■ **Required action**
Omit all pictures. Quote the lines from the one with "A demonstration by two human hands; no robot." through the end of the listing below, exactly as they appear.
-=-=-=-=-
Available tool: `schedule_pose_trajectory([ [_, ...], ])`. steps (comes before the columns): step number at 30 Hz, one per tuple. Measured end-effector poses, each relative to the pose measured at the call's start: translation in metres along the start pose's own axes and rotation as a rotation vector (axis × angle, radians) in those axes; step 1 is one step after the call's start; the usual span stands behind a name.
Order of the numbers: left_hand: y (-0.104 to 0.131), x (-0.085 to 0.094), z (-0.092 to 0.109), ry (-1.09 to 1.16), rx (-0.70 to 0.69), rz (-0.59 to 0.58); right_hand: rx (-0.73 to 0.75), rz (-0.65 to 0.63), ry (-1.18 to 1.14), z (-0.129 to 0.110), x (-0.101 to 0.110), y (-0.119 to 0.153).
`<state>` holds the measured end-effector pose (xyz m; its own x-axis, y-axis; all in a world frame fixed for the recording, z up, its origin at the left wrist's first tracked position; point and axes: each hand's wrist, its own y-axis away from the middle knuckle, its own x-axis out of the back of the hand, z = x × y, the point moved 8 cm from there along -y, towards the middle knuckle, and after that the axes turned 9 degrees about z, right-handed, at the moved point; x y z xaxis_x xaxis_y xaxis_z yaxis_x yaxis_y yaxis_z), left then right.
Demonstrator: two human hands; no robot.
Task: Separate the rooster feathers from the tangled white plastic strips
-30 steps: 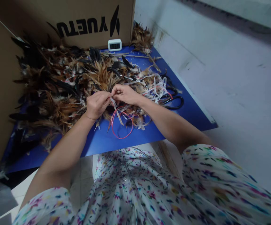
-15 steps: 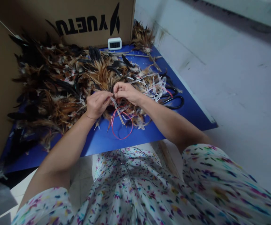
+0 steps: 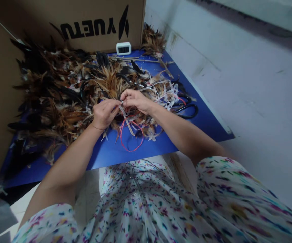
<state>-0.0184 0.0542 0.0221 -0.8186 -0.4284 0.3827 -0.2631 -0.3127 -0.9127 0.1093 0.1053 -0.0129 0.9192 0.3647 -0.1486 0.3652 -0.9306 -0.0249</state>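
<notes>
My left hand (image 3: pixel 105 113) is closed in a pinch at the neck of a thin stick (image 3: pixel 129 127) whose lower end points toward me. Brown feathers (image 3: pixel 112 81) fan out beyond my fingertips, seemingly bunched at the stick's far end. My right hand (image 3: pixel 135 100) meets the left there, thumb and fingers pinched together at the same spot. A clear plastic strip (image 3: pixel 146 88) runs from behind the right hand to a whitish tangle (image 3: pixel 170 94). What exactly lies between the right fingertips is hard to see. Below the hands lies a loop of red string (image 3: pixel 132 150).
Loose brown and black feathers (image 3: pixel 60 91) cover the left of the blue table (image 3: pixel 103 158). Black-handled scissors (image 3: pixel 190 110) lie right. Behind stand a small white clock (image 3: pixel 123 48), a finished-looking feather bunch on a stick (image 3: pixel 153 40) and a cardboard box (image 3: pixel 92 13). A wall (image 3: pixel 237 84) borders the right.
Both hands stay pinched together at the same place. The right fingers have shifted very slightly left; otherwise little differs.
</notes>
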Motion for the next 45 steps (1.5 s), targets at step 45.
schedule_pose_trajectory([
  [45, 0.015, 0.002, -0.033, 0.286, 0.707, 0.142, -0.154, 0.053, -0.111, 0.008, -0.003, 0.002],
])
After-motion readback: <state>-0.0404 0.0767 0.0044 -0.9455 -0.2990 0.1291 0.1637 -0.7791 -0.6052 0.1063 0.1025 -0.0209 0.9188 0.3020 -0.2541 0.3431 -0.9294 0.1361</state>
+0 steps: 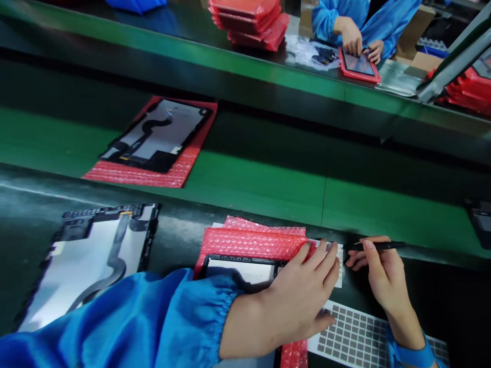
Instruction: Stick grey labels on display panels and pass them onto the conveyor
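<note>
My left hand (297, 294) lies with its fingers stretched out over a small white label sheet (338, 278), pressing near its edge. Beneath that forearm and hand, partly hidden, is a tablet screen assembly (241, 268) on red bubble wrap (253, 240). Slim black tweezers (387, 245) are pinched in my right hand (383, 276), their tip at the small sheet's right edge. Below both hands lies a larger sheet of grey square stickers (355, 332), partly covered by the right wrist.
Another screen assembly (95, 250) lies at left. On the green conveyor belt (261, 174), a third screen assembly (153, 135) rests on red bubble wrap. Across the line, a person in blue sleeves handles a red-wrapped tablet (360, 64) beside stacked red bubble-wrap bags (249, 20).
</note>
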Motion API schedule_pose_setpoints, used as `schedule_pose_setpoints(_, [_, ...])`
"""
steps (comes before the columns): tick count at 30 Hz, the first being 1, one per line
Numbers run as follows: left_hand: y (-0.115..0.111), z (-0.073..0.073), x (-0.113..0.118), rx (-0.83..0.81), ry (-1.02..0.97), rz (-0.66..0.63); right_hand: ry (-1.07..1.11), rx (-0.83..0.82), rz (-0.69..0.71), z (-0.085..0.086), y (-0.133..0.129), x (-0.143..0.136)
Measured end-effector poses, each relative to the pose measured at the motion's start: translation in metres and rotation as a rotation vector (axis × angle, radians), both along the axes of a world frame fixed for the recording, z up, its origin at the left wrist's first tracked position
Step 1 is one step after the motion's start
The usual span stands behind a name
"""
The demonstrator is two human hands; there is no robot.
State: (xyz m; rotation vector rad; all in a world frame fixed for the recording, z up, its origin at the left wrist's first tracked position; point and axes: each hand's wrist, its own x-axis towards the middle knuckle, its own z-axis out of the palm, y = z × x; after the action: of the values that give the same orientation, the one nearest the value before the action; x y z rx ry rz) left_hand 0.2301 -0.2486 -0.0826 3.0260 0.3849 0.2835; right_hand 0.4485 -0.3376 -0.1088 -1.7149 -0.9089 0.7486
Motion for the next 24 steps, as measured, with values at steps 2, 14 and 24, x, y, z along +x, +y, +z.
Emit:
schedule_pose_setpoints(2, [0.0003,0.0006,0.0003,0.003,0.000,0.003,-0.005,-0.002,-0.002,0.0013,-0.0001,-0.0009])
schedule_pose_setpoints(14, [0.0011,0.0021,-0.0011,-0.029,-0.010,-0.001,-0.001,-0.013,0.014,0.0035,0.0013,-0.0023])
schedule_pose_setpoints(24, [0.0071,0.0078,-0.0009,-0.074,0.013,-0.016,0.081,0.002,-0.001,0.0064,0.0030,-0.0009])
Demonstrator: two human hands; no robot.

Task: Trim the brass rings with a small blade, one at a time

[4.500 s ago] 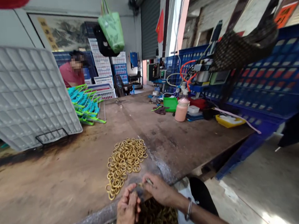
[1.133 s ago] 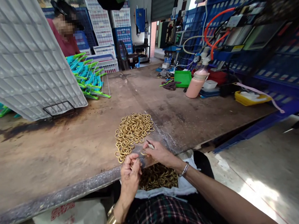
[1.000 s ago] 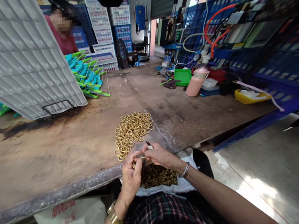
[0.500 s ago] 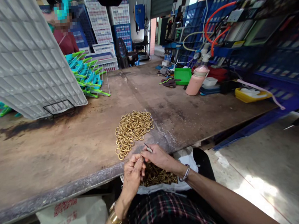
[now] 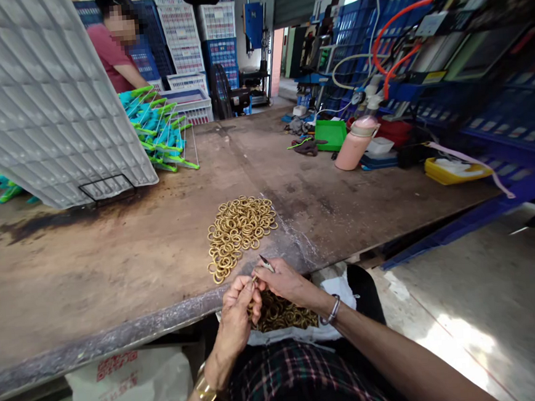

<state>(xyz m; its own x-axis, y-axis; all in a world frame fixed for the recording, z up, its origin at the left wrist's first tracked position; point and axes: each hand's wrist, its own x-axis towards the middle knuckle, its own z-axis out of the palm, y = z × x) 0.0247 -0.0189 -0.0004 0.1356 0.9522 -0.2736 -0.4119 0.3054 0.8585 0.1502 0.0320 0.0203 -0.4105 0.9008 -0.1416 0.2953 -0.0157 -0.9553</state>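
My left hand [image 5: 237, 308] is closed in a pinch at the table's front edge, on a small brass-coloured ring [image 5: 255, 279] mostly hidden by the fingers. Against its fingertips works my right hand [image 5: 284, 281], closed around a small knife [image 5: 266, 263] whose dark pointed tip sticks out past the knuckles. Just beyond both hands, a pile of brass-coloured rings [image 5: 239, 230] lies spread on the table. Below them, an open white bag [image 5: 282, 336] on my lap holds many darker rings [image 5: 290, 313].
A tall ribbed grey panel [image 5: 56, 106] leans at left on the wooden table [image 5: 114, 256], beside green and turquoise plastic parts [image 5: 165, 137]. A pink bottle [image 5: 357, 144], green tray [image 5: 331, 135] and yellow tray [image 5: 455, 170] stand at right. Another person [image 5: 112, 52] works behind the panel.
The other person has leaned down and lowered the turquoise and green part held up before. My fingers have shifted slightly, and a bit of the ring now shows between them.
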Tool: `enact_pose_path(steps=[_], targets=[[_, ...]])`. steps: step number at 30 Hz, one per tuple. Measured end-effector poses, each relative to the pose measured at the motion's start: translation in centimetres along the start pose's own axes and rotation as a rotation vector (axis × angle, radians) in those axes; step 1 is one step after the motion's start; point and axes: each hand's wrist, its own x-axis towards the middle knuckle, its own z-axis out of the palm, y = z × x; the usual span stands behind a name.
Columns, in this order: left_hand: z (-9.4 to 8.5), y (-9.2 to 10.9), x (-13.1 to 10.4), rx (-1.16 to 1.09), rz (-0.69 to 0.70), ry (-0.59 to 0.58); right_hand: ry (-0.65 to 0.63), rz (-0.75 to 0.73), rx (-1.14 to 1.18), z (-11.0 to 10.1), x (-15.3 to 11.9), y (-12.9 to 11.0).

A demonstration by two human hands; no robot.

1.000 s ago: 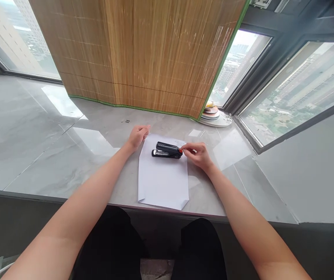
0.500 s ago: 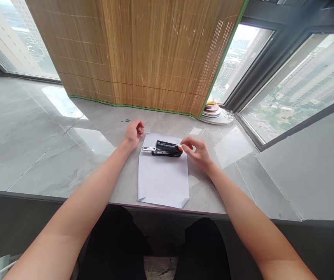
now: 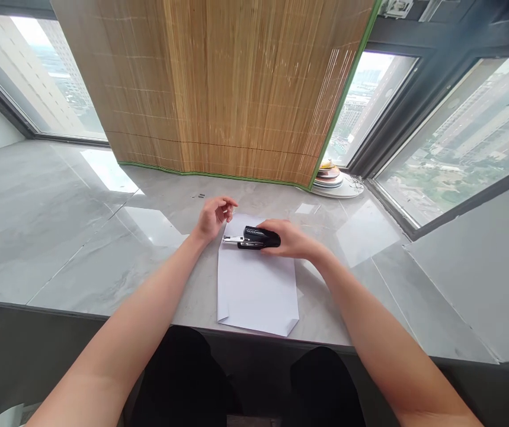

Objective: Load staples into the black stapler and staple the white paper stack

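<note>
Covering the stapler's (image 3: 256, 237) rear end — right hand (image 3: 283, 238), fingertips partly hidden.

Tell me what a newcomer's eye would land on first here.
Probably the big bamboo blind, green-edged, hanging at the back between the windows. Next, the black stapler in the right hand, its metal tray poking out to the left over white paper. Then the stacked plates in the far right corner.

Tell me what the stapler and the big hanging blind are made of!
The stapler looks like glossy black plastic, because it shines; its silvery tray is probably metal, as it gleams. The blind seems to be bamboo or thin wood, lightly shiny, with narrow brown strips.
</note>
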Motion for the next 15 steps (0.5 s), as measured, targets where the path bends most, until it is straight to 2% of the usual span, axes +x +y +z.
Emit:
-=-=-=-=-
■ **Response**
A demonstration by two human hands; no robot.

1.000 s ago: 
0.500 s ago: 
now: 

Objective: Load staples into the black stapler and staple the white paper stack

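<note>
Covering the stapler's (image 3: 256, 237) rear end — right hand (image 3: 283, 238), fingertips partly hidden.

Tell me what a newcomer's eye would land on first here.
Probably the big bamboo blind, green-edged, hanging at the back between the windows. Next, the black stapler in the right hand, its metal tray poking out to the left over white paper. Then the stacked plates in the far right corner.

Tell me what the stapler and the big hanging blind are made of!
The stapler looks like glossy black plastic, because it shines; its silvery tray is probably metal, as it gleams. The blind seems to be bamboo or thin wood, lightly shiny, with narrow brown strips.
</note>
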Motion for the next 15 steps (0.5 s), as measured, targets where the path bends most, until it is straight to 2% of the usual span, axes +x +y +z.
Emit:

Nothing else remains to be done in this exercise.